Palembang (ANTARA) - Gubernur Sumatera Selatan Herman Deru mengatakan perkebunan karet harus dijaga keberlanjutannya terkait dengan impor bahan olahan karet (bokar) oleh pabrik pengolahan.

Sejak pertengahan tahun 2021, sejumlah pabrik karet di Sumsel terpaksa mengimpor bahan olahan karet (bokar) dari Vietnam dan Myanmar hingga negara di Afrika karena kekurangan bahan baku dari petani.

“Itulah ada Perda Alih Fungsi Lahan, jangan sampai komoditas andalan kita itu terganggu,” kata Herman Deru di Palembang, Rabu.

Kondisi ini diduga karena menurunnya gairah petani untuk memanen getah karena harga yang diterima terbilang rendah dan menurunkan produktivitas kebun karena sudah berusia tua.

Menurut Herman Deru kondisi ini harus disikapi dengan bijak karena jika tidak maka semakin banyak petani karet yang beralih menjadi petani sawit.

“Sebenarnya jika beralih dari kebun ke kebun itu tidak masalah, asal jangan dari kebun ke perumahan.
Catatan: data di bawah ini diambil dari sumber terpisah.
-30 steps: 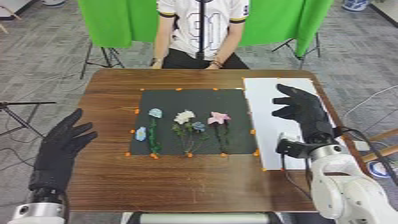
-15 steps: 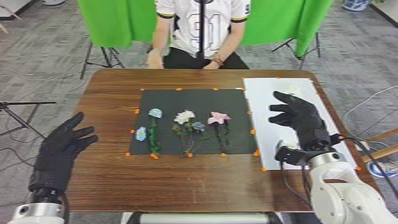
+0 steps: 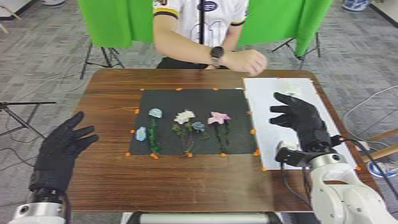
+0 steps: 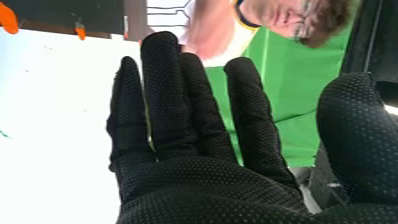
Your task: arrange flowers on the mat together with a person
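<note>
Black fabric covers the spread, empty right hand (image 3: 306, 120) over the white sheet (image 3: 266, 115) and the relaxed, empty left hand (image 3: 60, 145). The next grasp should wait for the person's bare hand (image 3: 244, 61) to clear, then pinch a stem lightly, sparing petals. Ruffled white (image 3: 184, 116), pointed pink (image 3: 218, 117) and rounded pale-blue flowers (image 3: 155, 113) lie on the flat dark-grey mat (image 3: 178, 96).
</note>
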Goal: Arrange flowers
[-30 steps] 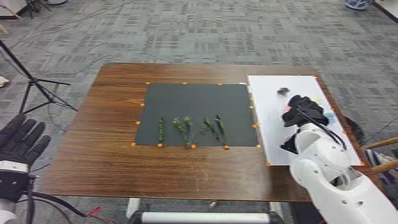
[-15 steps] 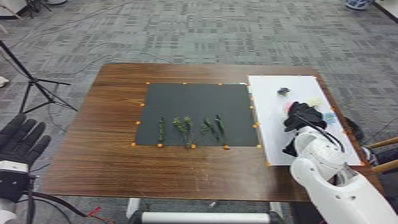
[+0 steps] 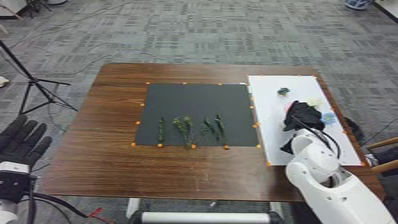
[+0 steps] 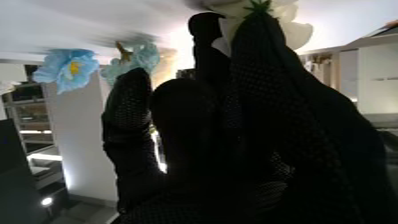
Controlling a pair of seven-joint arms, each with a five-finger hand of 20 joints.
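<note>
In the head view my right hand [image 3: 304, 116] is low over the white board, back toward the camera. A pale yellow flower [image 3: 314, 102] and a blue flower [image 3: 330, 119] lie close around it; a small teal flower [image 3: 283, 91] lies farther off. Green stems [image 3: 183, 131] are laid on the black mat [image 3: 195, 100]. My left hand [image 3: 19, 142] is spread beside the table. In the right wrist view my right hand [image 4: 231, 135] has its fingers extended, their tips against a white flower [image 4: 291, 31]; beyond are a light-blue flower [image 4: 67, 68] and a teal one [image 4: 138, 59].
The white board [image 3: 277, 145] lies on the table's right part, beside the black mat. Orange markers line the mat's edges. Bare brown wood [image 3: 169, 177] runs along the near side. A black tripod [image 3: 34, 80] stands on the floor at the left.
My right hand has drawn back a little toward the near side, uncovering the pale yellow and blue flowers. The left hand has barely moved.
</note>
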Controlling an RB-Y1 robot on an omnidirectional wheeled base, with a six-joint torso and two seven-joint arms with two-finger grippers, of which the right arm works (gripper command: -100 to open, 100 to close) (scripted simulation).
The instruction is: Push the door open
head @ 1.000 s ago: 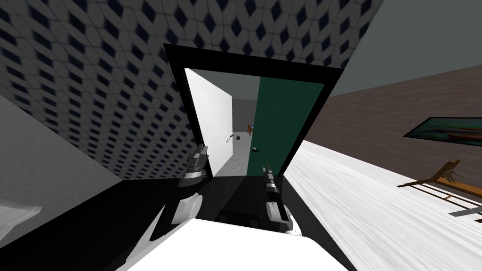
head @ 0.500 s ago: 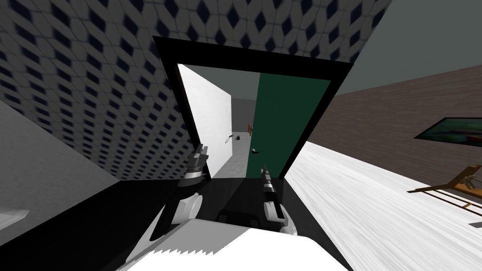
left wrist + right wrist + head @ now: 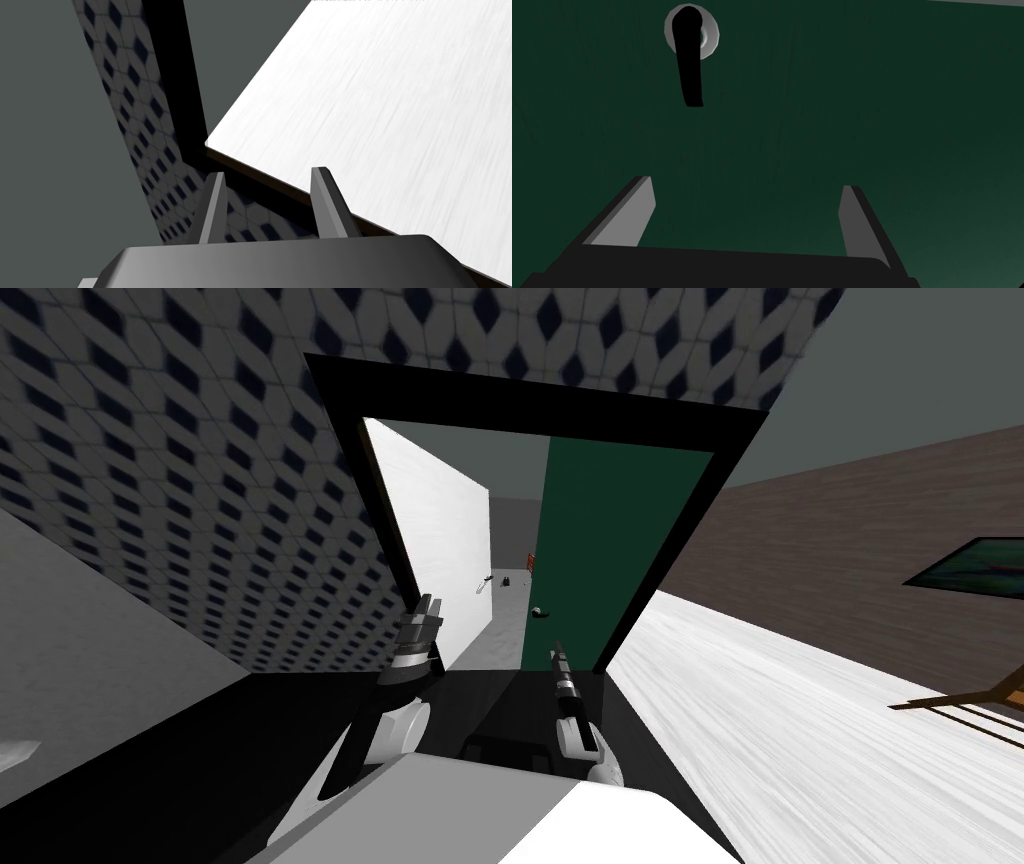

Tapi kita juga tidak ingin komoditas andalan (karet) ini terganggu,” kata Herman Deru.

Sejauh ini karet merupakan komoditas andalan Sumsel untuk ekspor, selain minyak sawit (CPO) dan batu bara.

Ketua Gabungan Pengusaha Karet Indonesia (Gapkindo) Sumatera Selatan Alex K Eddy mengatakan rata-rata pabrik karet di Sumsel saat ini hanya mampu memanfaatkan 50-60 kapasitas terpasang.

“Pabrik dengan kapasitas sedang yakni 10.000 ton per bulan, bisa dikatakan sudah bagus jika mereka bisa mengolah 6.000 ton per bulan. Yang sulit ini pabrik dengan kapasitas 15.000 ton per bulan, terkadang hanya bisa 9.000 ton per bulan,” kata dia.

Kondisi ini membuat tak banyak pabrik yang mampu bertahan, bahkan Gapkindo Sumsel mencatat terdapat dua pabrik berkapasitas 6.000 ton per bulan sudah gulung tikar. Padahal dua pabrik itu masing-masing memiliki tenaga kerja sekitar 200 orang.

Sebagian perusahaan terpaksa memutar otak, mulai dari mengimpor pasokan bahan baku dari luar negeri, efisiensi pabrik, hingga mengurangi ship kerja karyawan.

Untuk impor bokar ini, negara tidak melarang asalkan ketika diekspor sudah dalam bentuk karet spesifikasi teknis (TSR). “Dengan begini saja masih sulit untuk bertahan. Bisa dikatakan untung sangat tipis sekali,” ujar dia.

Fungsional Analis Prasarana dan Sarana Dinas Perkebunan Provinsi Sumatera Selatan Rudi Arpian mengatakan produksi karet Sumsel mengalami penurunan dari 1,1 juta ton pada 2020 menjadi hanya 900.000 ton pada 2021. Berdasarkan data terbaru, di Sumsel terdapat 1,3 juta Hektare lahan dengan 588.586 Kepala Keluarga.

Penurunan ini diperkirakan disebabkan tiga faktor yakni menurunnya produktivitas kebun karena sudah berusia tua (belum diremajakan), menurunnya gairah petani untuk memanen karena harga yang rendah, hingga pengalihfungsian lahan karet menjadi lahan sawit.

Saat ini harga karet di tingkat petani yang dijual melalui Unit Pengolahan dan Pemasaran Bokar Rp12.000 per Kilogram (Kg) untuk masa pengeringan satu minggu atau KKK 60 persen.

Sementara jika menjual ke tengkulak, petani hanya mendapatkan harga sekitar Rp10.000 per Kg hingga Rp8.000 per Kg.